Supplied material: Begin
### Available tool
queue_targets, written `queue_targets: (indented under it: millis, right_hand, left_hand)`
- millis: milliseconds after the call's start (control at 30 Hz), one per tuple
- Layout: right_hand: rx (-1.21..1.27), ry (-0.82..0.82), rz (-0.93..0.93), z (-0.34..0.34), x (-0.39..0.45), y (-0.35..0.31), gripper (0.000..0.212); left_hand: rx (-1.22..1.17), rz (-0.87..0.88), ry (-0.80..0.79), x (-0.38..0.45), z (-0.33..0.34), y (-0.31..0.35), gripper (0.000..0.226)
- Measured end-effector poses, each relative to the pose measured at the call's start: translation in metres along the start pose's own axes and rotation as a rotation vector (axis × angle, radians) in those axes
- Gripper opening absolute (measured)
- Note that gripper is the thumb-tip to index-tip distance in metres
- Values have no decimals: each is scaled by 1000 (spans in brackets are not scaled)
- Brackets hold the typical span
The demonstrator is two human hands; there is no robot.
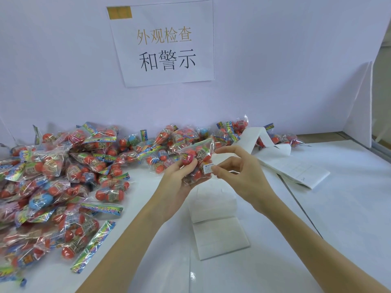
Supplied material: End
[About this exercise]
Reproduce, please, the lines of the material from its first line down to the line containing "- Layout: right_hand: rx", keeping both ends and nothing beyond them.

[Final answer]
### Available tool
queue_targets, written `queue_targets: (indented under it: millis, right_hand, left_hand)`
- millis: milliseconds after the call's start (control at 30 Hz), one per tuple
- Layout: right_hand: rx (-1.21..1.27), ry (-0.82..0.82), rz (-0.93..0.93), z (-0.34..0.34), x (-0.39..0.45), y (-0.35..0.31), gripper (0.000..0.212); left_hand: rx (-1.22..1.17), rz (-0.87..0.88), ry (-0.80..0.79), x (-0.38..0.45), z (-0.33..0.34), y (-0.31..0.35), gripper (0.000..0.226)

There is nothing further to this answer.